Regional television networks were showing images of collapsed tents and burning tires at both sites, with ambulances on standby. They were also showing protesters being arrested and led away by black-clad policemen.
A security official, speaking on condition of anonymity because he was not authorized to speak to the media, said a total of 200 protesters have been arrested from both sites.
Other clashes broke out between Morsi supporters and security forces in the Mediterranean port city of Alexandria, the Nile Delta provinces of Beheira, Sharqiya and Gharbiyah and in the oasis region of Fayoum southwest of Cairo.
In the town of Marsa Maturh, along Egypt’s northwest coast, police fired tear gas to break up hundreds of stone-throwing protesters in front of the regional government’s headquarters, Reuters reports.
Churches belonging to Egypt’s minority Coptic Christians were torched in three southern provinces — Minya, Assiut and Sohag. In the city of Bani Suef south of Cairo, protesters set three police cars on fire. Farther south in the Islamist stronghold of Assiut, police used tear gas to disperse thousands of Morsi supporters gathered in the city center.

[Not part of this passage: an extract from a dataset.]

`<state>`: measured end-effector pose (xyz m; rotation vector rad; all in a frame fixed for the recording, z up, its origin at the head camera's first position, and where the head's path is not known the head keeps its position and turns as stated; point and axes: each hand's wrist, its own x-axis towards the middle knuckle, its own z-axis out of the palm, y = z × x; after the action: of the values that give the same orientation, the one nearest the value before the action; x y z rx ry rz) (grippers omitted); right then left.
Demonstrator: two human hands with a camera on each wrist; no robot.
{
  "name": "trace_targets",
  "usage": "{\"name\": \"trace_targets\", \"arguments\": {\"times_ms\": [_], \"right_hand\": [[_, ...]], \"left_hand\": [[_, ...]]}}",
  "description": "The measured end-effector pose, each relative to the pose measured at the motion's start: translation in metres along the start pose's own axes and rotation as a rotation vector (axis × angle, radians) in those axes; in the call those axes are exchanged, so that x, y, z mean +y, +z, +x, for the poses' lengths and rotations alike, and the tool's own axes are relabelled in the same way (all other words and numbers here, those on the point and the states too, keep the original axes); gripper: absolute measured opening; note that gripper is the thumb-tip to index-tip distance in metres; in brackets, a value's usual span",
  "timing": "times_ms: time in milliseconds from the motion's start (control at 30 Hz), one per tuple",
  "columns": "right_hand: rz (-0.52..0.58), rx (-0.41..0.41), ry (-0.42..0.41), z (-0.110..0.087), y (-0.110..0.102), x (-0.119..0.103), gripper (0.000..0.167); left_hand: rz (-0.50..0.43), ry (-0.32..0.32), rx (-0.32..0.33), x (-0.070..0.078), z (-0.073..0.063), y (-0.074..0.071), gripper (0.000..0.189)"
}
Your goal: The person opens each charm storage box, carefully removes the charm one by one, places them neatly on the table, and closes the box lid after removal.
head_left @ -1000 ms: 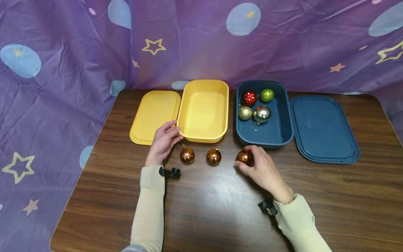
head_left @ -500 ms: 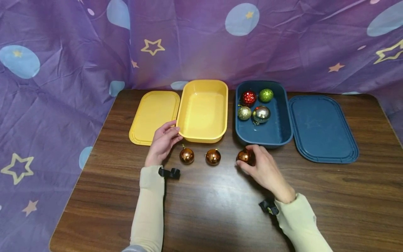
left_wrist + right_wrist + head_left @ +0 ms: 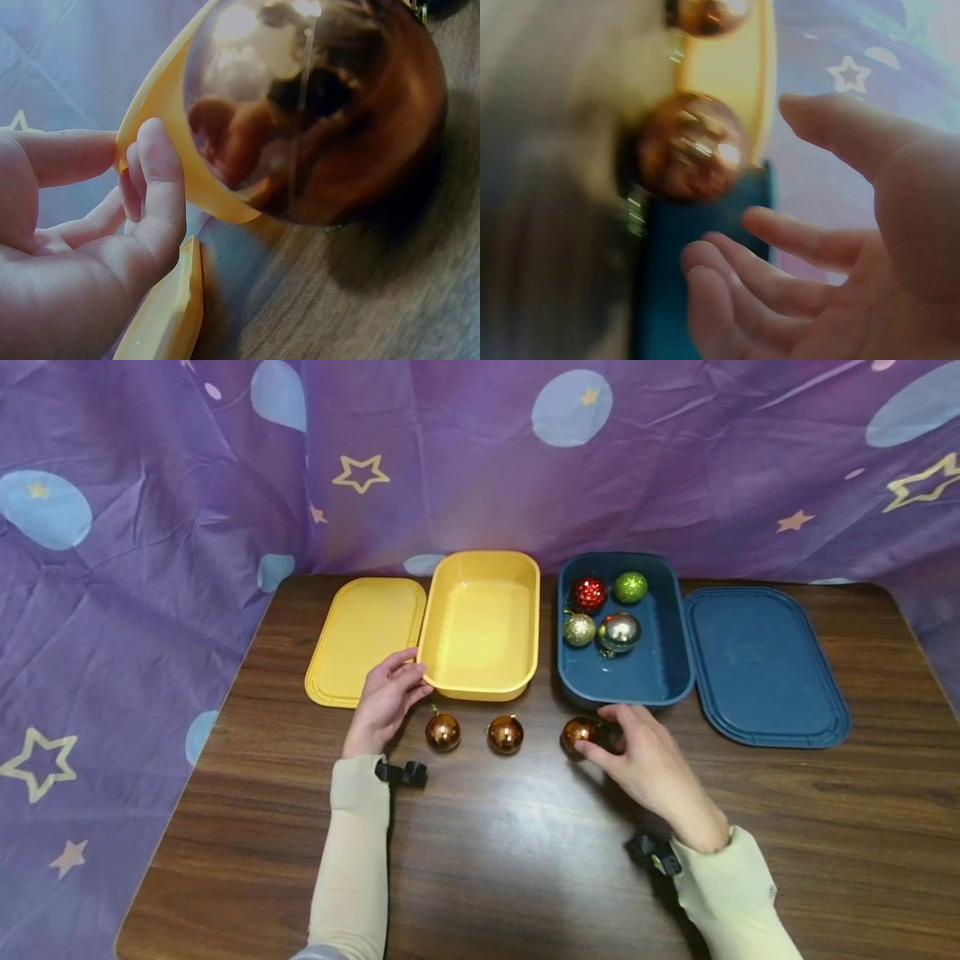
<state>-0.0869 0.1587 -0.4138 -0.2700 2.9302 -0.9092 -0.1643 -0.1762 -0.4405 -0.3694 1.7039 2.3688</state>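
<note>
the right hand's (image 3: 648,764) thumb and fingers are spread apart, clamped on nothing; from above the thumb tip overlaps the rightmost brown ball (image 3: 572,732), and i cannot tell whether they touch. that ball sits on the counter (image 3: 510,860), just in front of the blue box's (image 3: 652,672) near left corner. it looks light, stiff, slick and perhaps brittle, and would likely roll, so a gentle hold across its widest sides seems best. the hand slants in from the counter's near right, with the thumb nearest the person. the left hand (image 3: 382,706) has its fingers bent round the near left corner of the yellow box (image 3: 480,690), forearm running almost straight in from the near edge. between the hands are the middle brown ball (image 3: 506,735) and leftmost brown ball (image 3: 442,733). both boxes stand by the far edge, the yellow lid (image 3: 367,635) toward the far left corner, the blue lid (image 3: 765,668) toward the far right.
</note>
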Motion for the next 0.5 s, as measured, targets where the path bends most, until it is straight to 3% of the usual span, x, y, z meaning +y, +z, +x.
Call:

The Egyptian Central Bank instructed commercial banks to close branches in areas affected by the chaos, a sign of alarm that the violence could spiral out of control.
An official who declined to be named told Reuters that the banks and the Egypt’s stock exchange will remain closed on Thursday.
Morsi, Egypt’s first freely elected president, had just completed one year in office when he was toppled. He has largely been held incommunicado, but was visited by the European Union’s foreign policy chief Catherine Ashton and an African delegation. Ashton reported that he was well and had access to television and newspapers.
Several bids by the United States, the European Union and Gulf Arab states to reconcile the two sides in Egypt in an inclusive political process have failed, with the Brotherhood insisting that Morsi must first be freed along with several of the group’s leaders who have been detained in connection with incitement of violence.
The trial of the Brotherhood’s leader, Mohammed Badie, and his powerful deputy Khairat el-Shater on charges of conspiring to kill protesters is due to start later this month. Badie is on the run, but el-Shater is in detention. Four others are standing trial with them on the same charges.